The difflib module in Python is a powerful tool for comparing sequences, such as strings, lists, or lines of text. It is particularly useful for generating differences or "diffs" between two sequences. In this post, we'll explore the basics of diff modules. Let us dive into the code
difflib.SequenceMatcher
The SequenceMatcher class is used to compare pairs of sequences of any type. It provides a way to identify matching blocks and differences between sequences.
Code
import difflib
seq1 = "abcdef"
seq2 = "abdfgh"
s = difflib.SequenceMatcher(None, seq1, seq2)

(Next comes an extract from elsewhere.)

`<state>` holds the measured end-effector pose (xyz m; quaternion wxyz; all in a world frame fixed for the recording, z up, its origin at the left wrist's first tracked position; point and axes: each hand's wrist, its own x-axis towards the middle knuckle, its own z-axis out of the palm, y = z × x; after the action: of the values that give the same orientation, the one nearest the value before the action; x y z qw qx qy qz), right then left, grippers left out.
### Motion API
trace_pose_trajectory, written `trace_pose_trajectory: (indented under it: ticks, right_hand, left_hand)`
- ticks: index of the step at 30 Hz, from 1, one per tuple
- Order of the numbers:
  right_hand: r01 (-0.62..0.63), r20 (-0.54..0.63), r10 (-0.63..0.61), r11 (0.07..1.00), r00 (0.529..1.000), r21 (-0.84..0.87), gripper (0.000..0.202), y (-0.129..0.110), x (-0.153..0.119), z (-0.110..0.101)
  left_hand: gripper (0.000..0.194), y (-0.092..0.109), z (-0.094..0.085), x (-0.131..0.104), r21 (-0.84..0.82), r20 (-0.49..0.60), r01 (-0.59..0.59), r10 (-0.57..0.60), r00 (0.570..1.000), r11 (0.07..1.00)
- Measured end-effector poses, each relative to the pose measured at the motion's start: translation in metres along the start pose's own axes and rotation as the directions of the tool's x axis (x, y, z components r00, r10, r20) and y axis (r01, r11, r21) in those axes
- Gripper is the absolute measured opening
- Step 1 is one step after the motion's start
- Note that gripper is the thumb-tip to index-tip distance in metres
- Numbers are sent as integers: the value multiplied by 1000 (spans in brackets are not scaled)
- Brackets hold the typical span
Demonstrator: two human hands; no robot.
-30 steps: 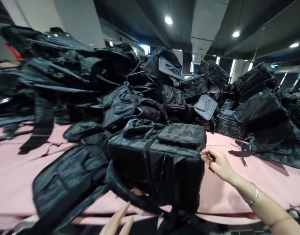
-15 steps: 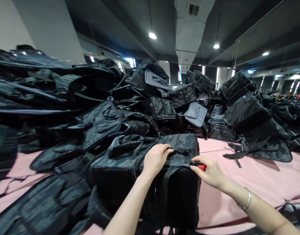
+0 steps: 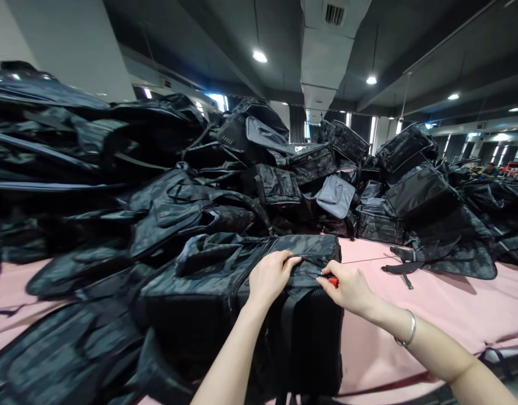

for tag, i1, i2, j1, j2 in s.get_opcodes():
print(f"{tag} seq1[{i1}:{i2}] ({seq1[i1:i2]}) seq2[{j1}:{j2}] ({seq2[j1:j2]})")
Output
equal seq1[0:2] (ab) seq2[0:2] (ab)
delete seq1[2:3] (c) seq2[2:2] ()
equal seq1[3:4] (d) seq2[2:3] (d)
delete seq1[4:5] (e) seq2[3:3] ()
equal seq1[5:6] (f) seq2[3:4] (f)
insert seq1[6:6] () seq2[4:6] (gh)
difflib.get_close_matches
The get_close_matches function finds the best matches for a word from a list of possibilities. It is useful for spell-checking and auto-completion.
code
import difflib
word = "ape"
words_list = ["apple", "grapes", "ape", "cat", "app"]
matches = difflib.get_close_matches(word, words_list)
print(matches)
Output
['ape', 'apple', 'grapes']
Difflib.ndiff
The ndiff function compares sequences of lines of text and produces a human-readable delta. It is great for generating simple, readable diffs.
Code
import difflib
text1 = """line 1
line 2
line 3
line 4"""
text2 = """line 1
line 3
line 4
line 5"""
text1_lines = text1.splitlines()
text2_lines = text2.splitlines()
diff = difflib.ndiff(text1_lines, text2_lines)
print('\n'.join(diff))
Output
line 1
- line 2
line 3
line 4
+ line 5
difflib.unified_diff
The unified_diff function generates a delta (difference) in a unified diff format, commonly used by version control systems like Git.
code
import difflib
text1 = """line 1
line 2
line 3
line 4"""
text2 = """line 1
line 3
line 4
line 5"""
text1_lines = text1.splitlines()
text2_lines = text2.splitlines()
diff = difflib.unified_diff(text1_lines, text2_lines, lineterm='')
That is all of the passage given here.